Distance: 6-7 miles including 800 by 400 by 200 by 200 x 2
State of Mind: Seeing the future more clearly...

Saturday, October 9, 2010

Organic Yogurt


During a trail run this morning one of my new running friends Mark, apparently not such an uncommon name, asked if I was the "organic yogurt" type. Hmm, strange question to be asked at 7am in the morning as my stomach churned the half of bottle of red wine I inhaled the night before. I asked him to define the question a bit more & he said that he wanted to know up front if I was like the majority of the runners he meets that is obsessed with being perfect. You know the type...consuming a balanced diet of vegetables, fruit, grains, never missing a mile in a workout schedule & double, triple checking the time to ensure everything is on schedule.

Honestly, I had no idea how to answer the question. Sure I like yogurt. I don't particularly care if it's organic, but I do enjoy eating it. Especially Fage, as I have learned is pronounced "fa-yeh". But who doesn't like yogurt? Who doesn't strive to take care of themselves? Who doesn't try to challenge the common, yet disturbing, phrase "everything happens for a reason".

It is pretty obvious what Mark was asking. I didn't spend more than moment thinking about it after I huffed & puffed my way through a long trail run with the rest of the group...but it has haunted me the rest of the day.

State of Mind: Everything is changing around me, I want to change to...
Distance: Today, 10 hard trail miles

Monday, September 6, 2010

Week 8: A Different Me


This week proved challenging for the runner in me. I am not sure what it is, but I feel different. Not bad different, just different. Maybe the chiller side of me is coming out, or maybe I am just coming down with a cold...but the fierce runner in me was non-existent this week.

On a lighter note, for the first time this entire summer, I felt somewhat at home in Seattle. The challenges didn't seem so daunting, the beauty seemed to stand out more brilliantly & the city seemed to accept me. Part of the beauty of discovering a new city is having the hubs by my side. Ever since we left the great NYC, we have spent so much more time together.
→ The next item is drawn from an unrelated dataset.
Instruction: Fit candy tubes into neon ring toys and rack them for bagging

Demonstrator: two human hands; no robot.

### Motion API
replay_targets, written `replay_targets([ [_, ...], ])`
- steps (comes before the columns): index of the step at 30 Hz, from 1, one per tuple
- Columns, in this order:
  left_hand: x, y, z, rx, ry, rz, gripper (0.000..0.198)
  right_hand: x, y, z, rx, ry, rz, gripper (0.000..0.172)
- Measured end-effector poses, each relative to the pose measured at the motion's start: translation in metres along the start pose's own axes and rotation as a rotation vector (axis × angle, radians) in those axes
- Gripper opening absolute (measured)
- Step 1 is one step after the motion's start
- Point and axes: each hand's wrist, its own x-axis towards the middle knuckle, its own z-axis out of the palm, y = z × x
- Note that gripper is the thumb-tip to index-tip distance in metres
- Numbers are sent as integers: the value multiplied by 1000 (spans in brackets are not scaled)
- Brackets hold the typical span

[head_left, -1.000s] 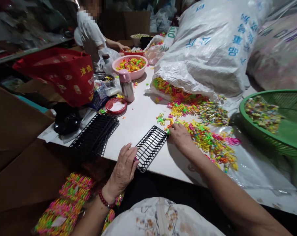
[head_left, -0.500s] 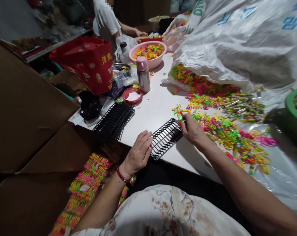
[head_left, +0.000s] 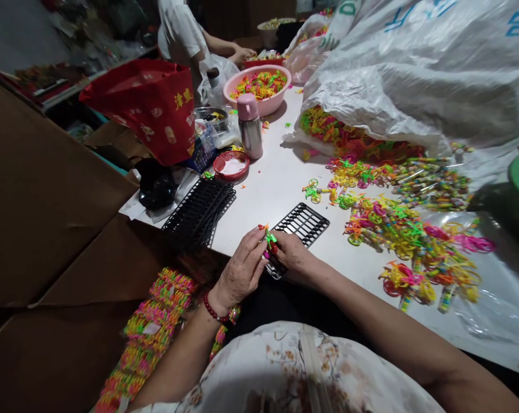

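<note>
A black slotted rack (head_left: 306,223) lies at the table's front edge, its near end partly covered by my hands. My right hand (head_left: 291,252) is closed on a small green and red plastic piece (head_left: 271,240) above that near end. Close against it on the left, my left hand (head_left: 242,264) has its fingers bent together at the same spot, with a bit of pink at the fingertips; what exactly they pinch is too small to tell. To the right lies a loose pile of colourful plastic pieces (head_left: 383,223).
Stacked black racks (head_left: 199,209) lie to the left, near a red basket (head_left: 231,166) and a flask (head_left: 250,129). Behind stand a pink basin (head_left: 270,106) and a red bag (head_left: 143,109). A large white sack (head_left: 392,86) spills pieces. Another person's hand (head_left: 242,54) is at the back.
My right hand has moved left and toward me, from the rack's far end to beside my left hand, carrying the green and red piece. The left hand has hardly moved.
</note>
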Motion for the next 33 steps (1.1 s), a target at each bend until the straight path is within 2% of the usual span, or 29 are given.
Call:
replay_targets([
  [6, 1, 4, -4, 73, -7, -55, 59, 7, 11, 1, -256, -127, -159, 16],
  [8, 5, 5, -4, 155, -19, -30, 62, 10, 12, 4, -312, -155, -152, 16],
  [11, 14, 7, -2, 292, -104, 17, 60, 13, 9, 0, -352, -213, -69, 11],
  [13, 17, 8, 1, 329, -126, 24, 54, 12, 8, -15, -329, -184, -35, 17],
  [16, 18, 10, 7, 322, -73, 10, 46, 11, 10, -59, -467, 19, 61, 30],
  [19, 18, 9, 12, 304, -25, 3, 41, 15, 18, -108, -804, 156, 309, 25],
  [22, 18, 8, 13, 311, -9, 14, 40, 25, 30, -133, -927, 191, 421, 22],
  [29, 15, 8, 8, 361, -58, 34, 48, 43, 50, -131, -972, 213, 400, 15],
  [33, 9, 3, 12, 284, 3, 68, 49, 37, 45, -123, -913, 224, 332, 20],
])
And I can honestly say I don't hate the guy, I actually think he makes me a better person when all is said & done. The commitment phobe in me is shaking a bit, but I truly mean it.
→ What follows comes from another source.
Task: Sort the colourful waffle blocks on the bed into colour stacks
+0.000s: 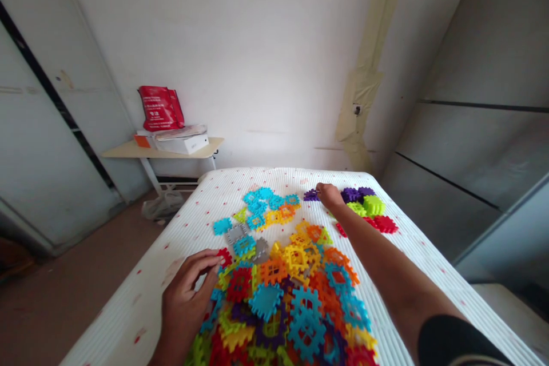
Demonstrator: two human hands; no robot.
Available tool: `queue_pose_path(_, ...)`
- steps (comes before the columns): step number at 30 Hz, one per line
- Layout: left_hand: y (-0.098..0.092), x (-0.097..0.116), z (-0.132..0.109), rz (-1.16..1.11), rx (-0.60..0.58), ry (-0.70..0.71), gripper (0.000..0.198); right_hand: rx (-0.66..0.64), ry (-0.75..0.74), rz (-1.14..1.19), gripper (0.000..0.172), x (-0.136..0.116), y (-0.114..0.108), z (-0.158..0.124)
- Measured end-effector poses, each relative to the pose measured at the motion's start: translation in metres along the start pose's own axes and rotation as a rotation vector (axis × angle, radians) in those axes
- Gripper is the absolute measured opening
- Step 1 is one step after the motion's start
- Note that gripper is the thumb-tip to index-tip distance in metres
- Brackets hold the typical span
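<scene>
My left hand (193, 283) is at the left edge of a heap of colourful plastic interlocking tiles (266, 300). Its thumb and fingertips close on a small red tile (224, 256). Farther off, my right hand (329, 194) is stretched across the bed, its fingers closed at the edge of a purple tile (311, 195); the fingertips are partly hidden. Right of that hand lie stacked purple tiles (351, 195), lime green tiles (374, 206) and red tiles (386, 224). Blue tiles (257, 200) lie in a loose group beyond the heap.
The tiles lie on a bed with a white, red-dotted cover (171, 266). A small table (124, 150) by the wall bears a red bag (158, 107) and a white box (182, 144). Grey cabinets (484, 143) stand on the right.
</scene>
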State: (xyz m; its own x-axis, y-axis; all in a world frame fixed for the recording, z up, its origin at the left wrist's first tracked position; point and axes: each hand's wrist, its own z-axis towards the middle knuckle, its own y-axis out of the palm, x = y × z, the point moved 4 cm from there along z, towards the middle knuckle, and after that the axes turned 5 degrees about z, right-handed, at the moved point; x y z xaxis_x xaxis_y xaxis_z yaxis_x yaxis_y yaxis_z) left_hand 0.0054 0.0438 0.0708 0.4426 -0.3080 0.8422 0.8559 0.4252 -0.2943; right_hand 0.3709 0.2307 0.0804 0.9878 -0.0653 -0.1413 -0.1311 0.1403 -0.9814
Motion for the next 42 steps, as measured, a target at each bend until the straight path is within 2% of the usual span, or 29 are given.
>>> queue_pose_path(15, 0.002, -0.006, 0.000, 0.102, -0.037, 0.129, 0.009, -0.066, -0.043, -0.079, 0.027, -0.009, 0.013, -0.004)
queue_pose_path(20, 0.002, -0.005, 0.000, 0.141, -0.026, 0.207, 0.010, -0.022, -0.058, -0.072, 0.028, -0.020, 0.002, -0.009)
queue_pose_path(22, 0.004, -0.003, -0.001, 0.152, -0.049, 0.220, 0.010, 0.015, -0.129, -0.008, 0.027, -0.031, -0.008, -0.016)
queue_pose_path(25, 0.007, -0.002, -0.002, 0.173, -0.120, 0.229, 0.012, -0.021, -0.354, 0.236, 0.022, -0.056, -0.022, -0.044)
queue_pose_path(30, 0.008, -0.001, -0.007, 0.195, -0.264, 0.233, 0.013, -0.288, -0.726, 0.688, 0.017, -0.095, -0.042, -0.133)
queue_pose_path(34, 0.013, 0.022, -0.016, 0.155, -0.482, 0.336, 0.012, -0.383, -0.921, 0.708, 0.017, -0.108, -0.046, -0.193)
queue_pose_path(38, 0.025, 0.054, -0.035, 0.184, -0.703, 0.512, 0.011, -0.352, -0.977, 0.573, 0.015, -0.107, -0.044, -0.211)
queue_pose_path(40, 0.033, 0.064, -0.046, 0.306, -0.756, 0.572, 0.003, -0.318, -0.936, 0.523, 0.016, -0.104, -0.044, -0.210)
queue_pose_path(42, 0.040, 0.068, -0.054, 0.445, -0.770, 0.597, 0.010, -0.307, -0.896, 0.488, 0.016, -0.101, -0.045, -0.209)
But back to running, the little there is to report:

Wednesday: Showed up just on time to take on the weekly ESR speed workout, consisting of 200/200/200/800 x 3. I excelled at the fast pace through the whole workout, minus the last 400 where I once again blew up. But it was more mental than anything, my legs could take it...but my mind was elsewhere. Proud to say that I was running the 200's at 43 sec pace.

Saturday: Re-ran my first workout w/ ESR in Mercer Island. This time with one of my running crushes, R, who kept me on my feet the entire time as we shared a mutual silence in the woods. Nicely enough we picked up the pace the last 3 miles & I was able to keep up with him for all but the last quarter mile hill. When we finished, the rest of the group who had run shorter looked at the two of us like we were insane as we sprinted to the end of a long, hilly 10 miler.
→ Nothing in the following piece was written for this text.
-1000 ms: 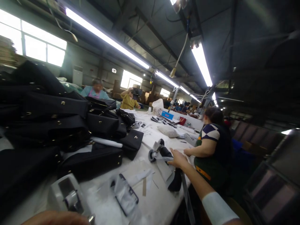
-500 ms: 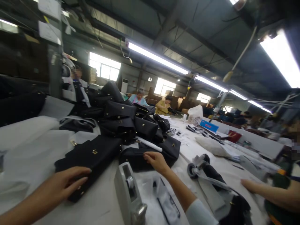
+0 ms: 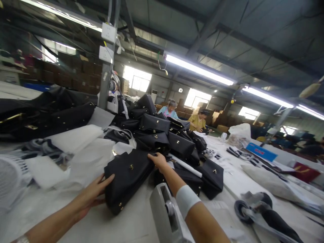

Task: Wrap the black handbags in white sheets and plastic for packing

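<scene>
A black handbag [image 3: 128, 177] with a gold clasp lies tilted on the white table in front of me. My left hand [image 3: 97, 190] grips its left side, thumb on the front face and the other fingers partly hidden behind the edge. At the bag's upper right corner, my right hand [image 3: 160, 162] pinches the edge, its fingertips partly out of sight. Just right of this bag lies another black bag [image 3: 188, 179], with a white roll [image 3: 186, 166] resting across it. A grey tape dispenser [image 3: 168, 216] stands below my right forearm.
Several black bags [image 3: 154, 125] are heaped behind. White sheets [image 3: 88, 162] and a white plastic basket [image 3: 10, 179] lie left, more black bags [image 3: 50, 114] beyond. Right are a strapped black item [image 3: 270, 209] and a blue box [image 3: 262, 152]. Two people [image 3: 198, 121] work across the table.
My right hand has moved left from the neighbouring bag to the near bag's corner. My left hand now holds that bag's side, and the bag has turned. The view has swung left.
</scene>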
Sunday: Visiting my hometown, the hubs & I hiked/ran Mt. Peak. A challenging course, yes, but not a runners run.

Distance: Maybe close to 20, eek
State of Mind: We'll see what next week holds...

Sunday, August 29, 2010

Weeks 6 & 7: A Very Unrefined Balancing Act

It's safe to say that these last two weeks have been a bit of a balancing act for me. For a person that craves structure, routine, repetition...it is never easy to deal with the roller coaster of decision, pressure, emotion that sometimes enters ones life. But no matter how brittle I may appear, I am determined to stay strong & focus on my big picture goals. And although I may not be the most graceful person I know (quite possibly the least graceful), I do believe I have the ability to control my own destiny. And what better grounds that belief than running. Running shows me that I can push through, that I can go on, that I do have a something inside of me that is willing to take on any battle. And probably most of all, that no matter how hard I think I need to become to survive, it is much more about letting go, opening up, staying true to oneself that matters most of all.

Week 6


Monday: Did an easy 4 mile loop around Woodinville, Monday's are becoming a challenge for me as I just don't feel the motivation that I once did.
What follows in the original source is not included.